翔英は玉をまじまじと見つめ、忌まわしき苦い日の記憶を呼び覚ます。
「……こいつは……!!」
やはり同じだ。
ロジェが使用していた物と。
あの日、ミネカと共にロジェと対峙した翔英は、こんな見た目の紫の玉の力で、別の場所へと転送されてしまった。
おそらく、魔物が移動に用いていると思われる道具。
「…………そうか……!!」
更に翔英は考察を進める。
この場所。
これは、レウラが落とした物に違いない。
レウラが移動するために、所持していたのだきっと。
――――間違いない。
これはあれだ。
「……どうしたんですか? ショウエイさん。この石について、何か知っているんですか?」
一人で理解を進める翔英に尋ねるルンベ。
翔英はルンベの目を見ると、玉をかざしながら説明を始める。
「ルンベ……! こいつは多分、魔物が移動に使ってる奴だ……!! これも多分だけど……あいつらはこれを使ってこの町にいきなり現れたんだと思う……!!」
「なんですって!?」
翔英の予想、ほぼ正解。
中央都市には、術の持ち主であるファンドルが直接送っている。
だが、そんなことは些細なことだ。
話を進めるのに何の問題もない。
「……前に、こいつを使って魔物がワープしたのを見たことがある……!! さっきまで俺と戦ってたレウラって奴が落としたんだ……!! あいつらは死んだら消えるから、ポケットからどっかから……!!」
「そうだったんですか!! ……ん? レウラって確か、リュノンさんが言ってた奴ですよね……。倒したんですか!?」
「……まあ……ね……。倒したかって言われたら微妙なとこだけど」
「なるほど!! あの負傷はそれで……!! しかし、あのレウラを倒すとは流石ショウエイさんです……!!」
「いや、今はもうそれはいいよ。それより、もしかしたらこいつで、魔物の本拠地まで飛べるかもしれない……!!」
「……確かに……。
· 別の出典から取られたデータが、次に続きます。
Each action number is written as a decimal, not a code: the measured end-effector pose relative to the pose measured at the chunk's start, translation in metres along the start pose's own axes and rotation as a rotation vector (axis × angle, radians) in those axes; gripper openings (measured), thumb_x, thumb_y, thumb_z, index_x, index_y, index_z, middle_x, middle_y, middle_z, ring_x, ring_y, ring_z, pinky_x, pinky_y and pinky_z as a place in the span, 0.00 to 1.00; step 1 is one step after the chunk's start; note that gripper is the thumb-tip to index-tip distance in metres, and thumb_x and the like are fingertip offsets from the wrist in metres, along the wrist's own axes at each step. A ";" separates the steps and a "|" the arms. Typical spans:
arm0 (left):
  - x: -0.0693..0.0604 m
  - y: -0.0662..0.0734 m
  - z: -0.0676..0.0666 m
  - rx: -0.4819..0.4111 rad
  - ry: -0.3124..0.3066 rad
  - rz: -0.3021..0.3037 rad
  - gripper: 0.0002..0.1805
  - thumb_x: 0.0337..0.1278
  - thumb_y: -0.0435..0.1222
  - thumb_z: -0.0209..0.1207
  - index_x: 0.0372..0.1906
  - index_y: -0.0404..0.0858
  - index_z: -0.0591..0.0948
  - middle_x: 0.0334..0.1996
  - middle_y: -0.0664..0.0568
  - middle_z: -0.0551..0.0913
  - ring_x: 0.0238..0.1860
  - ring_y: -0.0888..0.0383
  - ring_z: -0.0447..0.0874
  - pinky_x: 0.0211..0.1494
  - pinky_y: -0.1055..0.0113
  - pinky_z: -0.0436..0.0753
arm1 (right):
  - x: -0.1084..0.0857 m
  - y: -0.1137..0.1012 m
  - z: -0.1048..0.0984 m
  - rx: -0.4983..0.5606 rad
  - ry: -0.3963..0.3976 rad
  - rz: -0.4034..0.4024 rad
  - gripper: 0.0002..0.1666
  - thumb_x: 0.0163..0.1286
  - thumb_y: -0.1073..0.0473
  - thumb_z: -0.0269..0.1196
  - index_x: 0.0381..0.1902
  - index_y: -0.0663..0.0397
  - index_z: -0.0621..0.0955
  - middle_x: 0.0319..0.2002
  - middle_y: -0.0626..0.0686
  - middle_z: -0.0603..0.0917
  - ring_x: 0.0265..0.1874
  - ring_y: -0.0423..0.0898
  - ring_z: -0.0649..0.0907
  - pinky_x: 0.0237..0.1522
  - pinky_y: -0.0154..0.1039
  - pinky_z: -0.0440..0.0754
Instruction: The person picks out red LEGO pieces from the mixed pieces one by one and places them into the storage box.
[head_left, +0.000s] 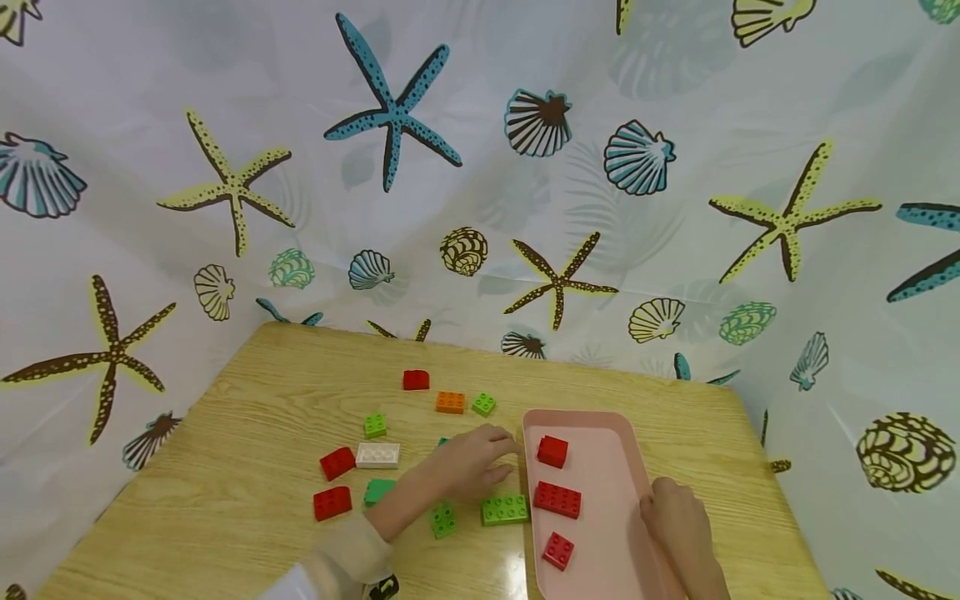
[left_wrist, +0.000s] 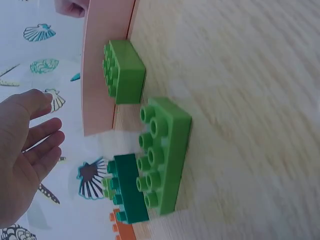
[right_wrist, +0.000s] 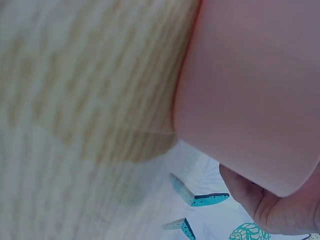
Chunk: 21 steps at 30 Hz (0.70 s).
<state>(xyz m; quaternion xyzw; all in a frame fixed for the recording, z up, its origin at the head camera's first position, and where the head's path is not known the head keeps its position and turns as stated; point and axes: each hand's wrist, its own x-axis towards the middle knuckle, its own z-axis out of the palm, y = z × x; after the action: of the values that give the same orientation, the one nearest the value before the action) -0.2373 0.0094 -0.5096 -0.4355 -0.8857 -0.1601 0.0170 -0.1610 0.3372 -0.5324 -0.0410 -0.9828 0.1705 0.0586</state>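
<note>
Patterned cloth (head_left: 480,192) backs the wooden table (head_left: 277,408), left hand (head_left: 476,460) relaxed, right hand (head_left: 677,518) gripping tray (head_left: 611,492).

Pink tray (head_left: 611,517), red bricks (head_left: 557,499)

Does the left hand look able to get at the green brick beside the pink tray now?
Probably yes: the left hand is empty and hovers close by, and nothing covers the studs of the green brick. The wall of the pink tray may crowd one side.
</note>
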 end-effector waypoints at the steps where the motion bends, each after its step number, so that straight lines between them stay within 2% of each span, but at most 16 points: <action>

確かにそうですね……!! それに、レウラが持っていたということは、各地にいる他の魔物を持っているかもしれません……!!」
「……おお、そういえばそうかも」
「……これは……!! かなり有力な情報ですよ……!! ショウエイさん……!! 皆にも知らせましょう……!!」
ルンベの予想は正しい。
中央都市へと侵入してきた魔凰軍の面々は、帰り用にファンドルから足を渡されている。
侵入時点で所持していたのは、六名。
うち二名は、既に死亡している。
この玉は、ファンドルが死亡するか誰かが使用しない限り消滅することはない。
しかし、ラスドラーゴは敗北して奪われる可能性を考慮していなかった。
そもそも負ける可能性が低いと見ていた。
味方の勝利を前提としていた故の穴だ。
「……確かに、そうだな、ルンベ」
「では行きましょう……!! ショウエイさん……!! …………?」
貴重な情報とアイテムを手にしたルンベ。
先よりもやる気を上昇させ、仲間達の元へ向かおうとするが、翔英は立ち止まっていた。
「どうしたんですか……? ショウエイさん」
「……ごめんルンベ。……ルンベは、皆にこのことを伝えてくれ」
「……『伝えてくれ』って……どういうことですか……? ショウエイさんは……?」
「……俺は、こいつを使ってみる……」
レウラとの戦いでの報酬。
ミネカへの大きな手掛かりになるかもしれない。
一刻も早くあの子の顔が見たい翔英は一人で、閉ざされた扉を開こうとしていた。